- **TASK DIRECTIONS**
Skip the pictures and write out, word for word, the lines below from the one with "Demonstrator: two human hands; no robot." through the one with "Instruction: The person", inclusive.

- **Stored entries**
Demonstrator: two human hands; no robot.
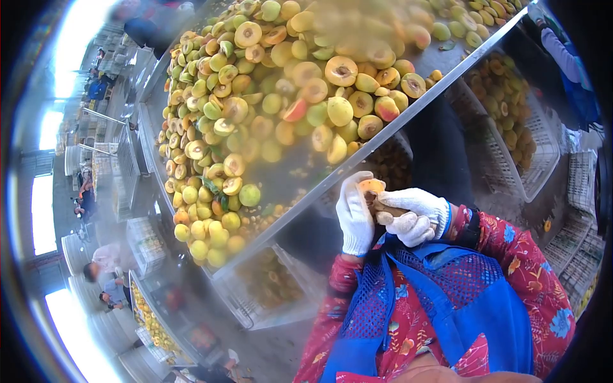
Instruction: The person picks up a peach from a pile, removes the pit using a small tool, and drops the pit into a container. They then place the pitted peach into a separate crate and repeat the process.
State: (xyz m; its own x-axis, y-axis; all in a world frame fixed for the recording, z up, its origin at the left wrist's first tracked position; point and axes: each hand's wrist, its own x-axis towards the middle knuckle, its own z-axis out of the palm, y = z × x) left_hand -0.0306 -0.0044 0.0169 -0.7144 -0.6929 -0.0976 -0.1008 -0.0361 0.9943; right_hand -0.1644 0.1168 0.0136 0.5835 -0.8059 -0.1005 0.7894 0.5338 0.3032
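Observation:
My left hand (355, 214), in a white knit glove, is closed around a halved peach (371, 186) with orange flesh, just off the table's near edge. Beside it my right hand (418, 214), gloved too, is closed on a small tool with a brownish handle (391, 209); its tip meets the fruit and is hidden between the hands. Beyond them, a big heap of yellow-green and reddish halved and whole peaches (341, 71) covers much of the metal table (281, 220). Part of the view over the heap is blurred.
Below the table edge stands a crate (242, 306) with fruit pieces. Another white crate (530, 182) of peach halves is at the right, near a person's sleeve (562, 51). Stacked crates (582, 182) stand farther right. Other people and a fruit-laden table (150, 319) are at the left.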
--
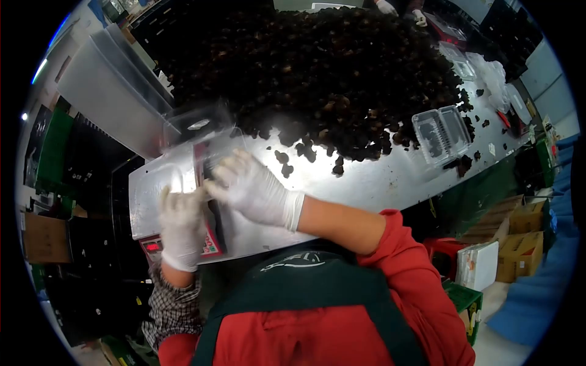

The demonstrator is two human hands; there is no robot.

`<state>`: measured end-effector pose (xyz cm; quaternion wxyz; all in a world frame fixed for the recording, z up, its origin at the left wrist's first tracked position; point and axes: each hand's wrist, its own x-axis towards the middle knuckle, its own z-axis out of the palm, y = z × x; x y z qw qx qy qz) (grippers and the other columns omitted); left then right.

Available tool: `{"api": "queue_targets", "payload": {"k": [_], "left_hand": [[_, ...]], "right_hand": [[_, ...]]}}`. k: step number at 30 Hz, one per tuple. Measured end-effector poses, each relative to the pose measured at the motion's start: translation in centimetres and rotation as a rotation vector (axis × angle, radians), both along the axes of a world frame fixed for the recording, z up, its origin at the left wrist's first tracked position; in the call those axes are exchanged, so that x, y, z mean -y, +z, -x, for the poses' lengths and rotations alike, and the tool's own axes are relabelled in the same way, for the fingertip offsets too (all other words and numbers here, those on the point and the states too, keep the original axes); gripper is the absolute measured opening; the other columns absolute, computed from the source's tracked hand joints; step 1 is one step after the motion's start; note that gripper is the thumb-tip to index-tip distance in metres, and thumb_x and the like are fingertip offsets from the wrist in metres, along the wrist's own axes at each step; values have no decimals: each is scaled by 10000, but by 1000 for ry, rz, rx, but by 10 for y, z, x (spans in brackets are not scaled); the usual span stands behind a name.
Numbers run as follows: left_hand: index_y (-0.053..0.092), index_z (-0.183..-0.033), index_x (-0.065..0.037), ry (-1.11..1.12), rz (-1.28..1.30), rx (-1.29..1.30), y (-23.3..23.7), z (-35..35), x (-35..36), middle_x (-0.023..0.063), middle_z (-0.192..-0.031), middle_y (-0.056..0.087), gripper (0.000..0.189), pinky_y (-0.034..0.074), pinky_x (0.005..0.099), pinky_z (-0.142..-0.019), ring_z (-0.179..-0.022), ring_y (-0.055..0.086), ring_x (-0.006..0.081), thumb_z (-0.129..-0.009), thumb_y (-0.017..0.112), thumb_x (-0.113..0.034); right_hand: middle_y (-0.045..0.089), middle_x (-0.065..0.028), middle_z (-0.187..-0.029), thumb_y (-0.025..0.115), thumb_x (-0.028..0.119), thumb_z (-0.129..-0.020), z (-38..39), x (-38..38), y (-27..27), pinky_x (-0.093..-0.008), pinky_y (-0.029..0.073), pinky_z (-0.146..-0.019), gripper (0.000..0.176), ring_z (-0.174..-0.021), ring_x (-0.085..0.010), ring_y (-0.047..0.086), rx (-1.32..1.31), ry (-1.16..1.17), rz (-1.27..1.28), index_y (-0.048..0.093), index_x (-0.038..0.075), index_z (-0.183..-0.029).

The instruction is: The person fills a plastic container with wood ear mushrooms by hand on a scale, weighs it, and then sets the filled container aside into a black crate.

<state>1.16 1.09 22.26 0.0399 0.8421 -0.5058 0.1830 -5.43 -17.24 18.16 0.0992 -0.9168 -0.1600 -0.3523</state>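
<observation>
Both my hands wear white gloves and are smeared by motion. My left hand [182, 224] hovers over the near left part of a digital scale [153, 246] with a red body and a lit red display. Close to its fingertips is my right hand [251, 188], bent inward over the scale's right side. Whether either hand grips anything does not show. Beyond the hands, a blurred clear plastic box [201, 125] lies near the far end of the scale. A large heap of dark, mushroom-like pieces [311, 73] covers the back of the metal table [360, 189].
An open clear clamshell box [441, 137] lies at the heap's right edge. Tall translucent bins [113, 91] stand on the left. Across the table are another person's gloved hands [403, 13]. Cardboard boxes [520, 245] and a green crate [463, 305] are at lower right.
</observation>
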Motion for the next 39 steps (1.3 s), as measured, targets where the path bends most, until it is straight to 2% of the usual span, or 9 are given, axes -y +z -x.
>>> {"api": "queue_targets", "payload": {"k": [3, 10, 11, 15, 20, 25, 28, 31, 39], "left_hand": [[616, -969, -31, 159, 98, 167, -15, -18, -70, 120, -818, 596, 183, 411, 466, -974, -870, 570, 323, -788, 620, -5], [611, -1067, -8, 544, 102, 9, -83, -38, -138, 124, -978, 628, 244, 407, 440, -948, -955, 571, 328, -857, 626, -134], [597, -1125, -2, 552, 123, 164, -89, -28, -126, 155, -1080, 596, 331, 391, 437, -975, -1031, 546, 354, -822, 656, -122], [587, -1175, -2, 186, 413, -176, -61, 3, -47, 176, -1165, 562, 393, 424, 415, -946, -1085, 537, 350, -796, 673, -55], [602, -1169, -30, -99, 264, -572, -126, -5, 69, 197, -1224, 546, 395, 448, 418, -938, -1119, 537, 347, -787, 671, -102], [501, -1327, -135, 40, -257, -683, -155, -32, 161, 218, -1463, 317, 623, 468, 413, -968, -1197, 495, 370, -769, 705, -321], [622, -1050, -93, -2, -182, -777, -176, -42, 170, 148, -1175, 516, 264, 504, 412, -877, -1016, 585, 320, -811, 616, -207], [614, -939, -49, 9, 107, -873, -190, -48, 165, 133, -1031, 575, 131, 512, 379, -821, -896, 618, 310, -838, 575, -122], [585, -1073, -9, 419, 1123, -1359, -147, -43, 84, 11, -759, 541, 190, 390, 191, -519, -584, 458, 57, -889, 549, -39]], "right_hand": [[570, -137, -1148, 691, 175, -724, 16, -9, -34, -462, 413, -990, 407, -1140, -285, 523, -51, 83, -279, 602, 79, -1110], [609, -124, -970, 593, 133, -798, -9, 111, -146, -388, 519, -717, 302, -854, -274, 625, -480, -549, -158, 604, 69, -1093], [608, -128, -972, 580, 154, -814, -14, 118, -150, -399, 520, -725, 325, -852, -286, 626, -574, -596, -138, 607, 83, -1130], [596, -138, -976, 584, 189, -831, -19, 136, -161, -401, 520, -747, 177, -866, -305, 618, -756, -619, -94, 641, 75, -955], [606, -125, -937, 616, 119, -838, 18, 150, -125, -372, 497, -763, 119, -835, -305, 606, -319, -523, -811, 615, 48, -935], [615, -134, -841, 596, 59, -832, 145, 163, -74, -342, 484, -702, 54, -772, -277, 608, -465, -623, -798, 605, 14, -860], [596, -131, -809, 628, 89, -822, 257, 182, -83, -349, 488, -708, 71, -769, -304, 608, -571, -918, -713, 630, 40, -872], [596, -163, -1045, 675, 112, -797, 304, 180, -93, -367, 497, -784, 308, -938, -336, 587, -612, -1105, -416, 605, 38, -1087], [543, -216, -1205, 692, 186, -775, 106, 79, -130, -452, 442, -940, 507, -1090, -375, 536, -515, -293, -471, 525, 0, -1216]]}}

- **RESULT**
Demonstrator: two human hands; no robot.
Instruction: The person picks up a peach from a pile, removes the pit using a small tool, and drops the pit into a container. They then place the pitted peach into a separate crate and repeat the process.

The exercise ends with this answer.